The researchers emphasize that anthropomorphism is not a binary switch but a spectrum. Some instances of language are clearly figurative, while others lean closer to suggesting genuine cognitive autonomy.

"These instances showed that anthropomorphizing isn’t all-or-nothing and instead exists on a spectrum," says Jeanine Aune.

A phrase like "AI needs to understand the real world" occupies a dangerous middle ground. Unlike "AI needs data," the verb "understand" invokes a cognitive state. Even if the author intends it as a metaphor, it suggests an expectation of ethical reasoning or contextual awareness that current Large Language Models do not possess. It is in this gray area where public perception is most vulnerable to being misaligned with technical reality.
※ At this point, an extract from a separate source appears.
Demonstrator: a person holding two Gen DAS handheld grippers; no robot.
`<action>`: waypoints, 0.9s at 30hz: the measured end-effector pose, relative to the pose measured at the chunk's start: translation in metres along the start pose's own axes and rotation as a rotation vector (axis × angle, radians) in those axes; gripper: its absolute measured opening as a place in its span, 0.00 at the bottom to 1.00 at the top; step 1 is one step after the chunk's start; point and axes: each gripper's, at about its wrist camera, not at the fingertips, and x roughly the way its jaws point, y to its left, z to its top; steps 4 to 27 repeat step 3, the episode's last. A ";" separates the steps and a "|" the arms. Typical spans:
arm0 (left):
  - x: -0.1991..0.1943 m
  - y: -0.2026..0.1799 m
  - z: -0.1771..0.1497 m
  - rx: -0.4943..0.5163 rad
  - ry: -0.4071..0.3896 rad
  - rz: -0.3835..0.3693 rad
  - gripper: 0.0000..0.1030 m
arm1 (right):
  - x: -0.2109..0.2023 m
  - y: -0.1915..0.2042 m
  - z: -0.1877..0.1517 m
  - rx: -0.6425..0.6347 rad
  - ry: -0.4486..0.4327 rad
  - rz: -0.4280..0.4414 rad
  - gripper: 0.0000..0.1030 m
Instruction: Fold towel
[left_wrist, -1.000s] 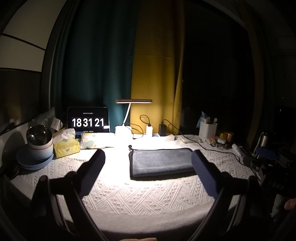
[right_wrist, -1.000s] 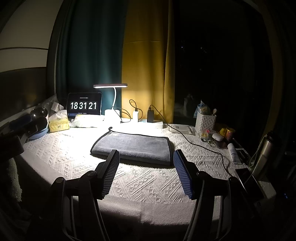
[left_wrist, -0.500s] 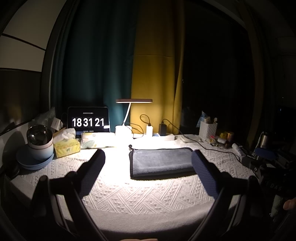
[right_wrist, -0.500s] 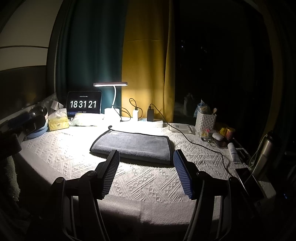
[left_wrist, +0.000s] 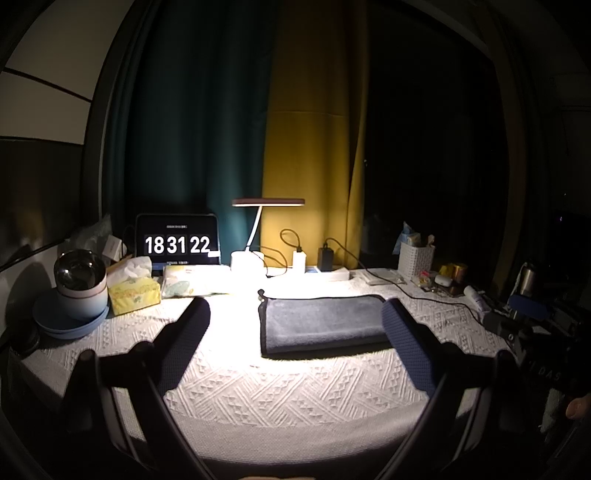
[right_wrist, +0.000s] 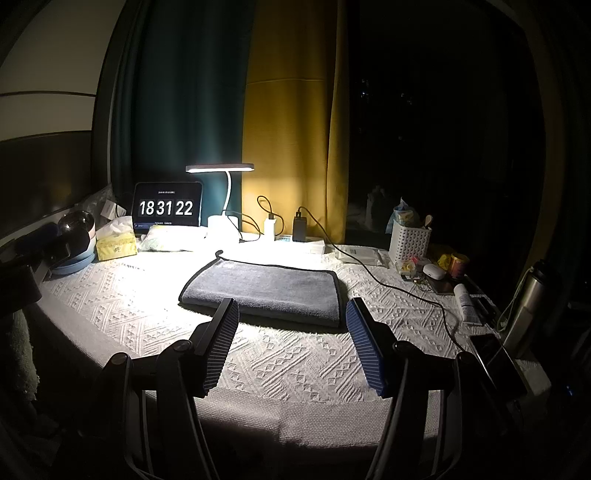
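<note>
A grey towel (left_wrist: 323, 323) with a dark hem lies folded flat on the white patterned tablecloth (left_wrist: 258, 387), under the desk lamp. It also shows in the right wrist view (right_wrist: 264, 290). My left gripper (left_wrist: 295, 314) is open and empty, held above the table's front, its fingers to either side of the towel in the image and apart from it. My right gripper (right_wrist: 291, 314) is open and empty, just in front of the towel's near edge, not touching it.
A lit lamp (left_wrist: 267, 203), a tablet clock (left_wrist: 177, 240), chargers and cables (left_wrist: 325, 258) stand at the back. A tissue box (left_wrist: 135, 291) and stacked bowls (left_wrist: 79, 295) sit left. A white basket (right_wrist: 410, 240), small items, a phone (right_wrist: 498, 363) and a steel bottle (right_wrist: 524, 306) sit right.
Both grippers and the towel stay almost still. The right wrist view has shifted slightly. The clock has changed from 18:31:21 to 18:31:22.
</note>
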 end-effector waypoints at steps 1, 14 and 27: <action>-0.001 -0.001 0.000 0.006 -0.004 0.003 0.92 | 0.000 0.000 0.000 0.001 0.000 0.000 0.62; -0.002 -0.002 -0.001 0.014 -0.015 0.003 0.92 | 0.000 0.000 0.000 0.001 0.001 0.002 0.62; -0.002 -0.002 -0.001 0.014 -0.015 0.003 0.92 | 0.000 0.000 0.000 0.001 0.001 0.002 0.62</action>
Implications for the Future of Tech Communication

As AI continues to be integrated into everything from healthcare to judicial sentencing, the language we use to describe it will become increasingly consequential. The findings of this study offer a roadmap for how we can improve our discourse:

For Journalists and Writers

The research suggests that writers should remain hyper-aware of the mental verbs they deploy. A simple edit—replacing "ChatGPT knows" with "ChatGPT provides data based on"—can profoundly change how the reader interprets the machine’s authority. Transparency in reporting, specifically regarding the limitations of AI, is an essential tool for maintaining public trust.

For Developers and Corporations

Companies building AI systems have a vested interest in how their products are described. While marketing departments may be tempted to use humanizing language to make products feel more "friendly" or "accessible," this study suggests that such language may ultimately create a backlash when the technology fails to meet the "human" standards it was assigned.

Future Research Directions

The research team acknowledges that their study is merely the beginning. Future inquiries must delve deeper into the impact of this language. Does a reader’s trust in AI increase when they encounter anthropomorphic language? Do they hold developers less accountable when a machine is described as "thinking" rather than "calculating"?


Conclusion: Bridging the Gap

The study published in Technical Communication Quarterly serves as a sobering reminder that our language is the primary lens through which we view innovation. While we have largely avoided the trap of consistently characterizing AI as a human-like peer in our professional news, the potential for slippage remains.

"For writers, this nuance matters: the language we choose shapes how readers understand AI systems, their capabilities and the humans responsible for them," Mackiewicz concludes.

As we stand on the precipice of a new technological era, the duty of the communicator is clear. By choosing our words with precision, we can ensure that we view AI not as a ghost in the machine with a mind of its own, but as what it truly is: a powerful, human-designed tool that requires our constant, vigilant oversight. The goal is not to stop talking about AI, but to talk about it in a way that respects the boundaries between silicon and soul.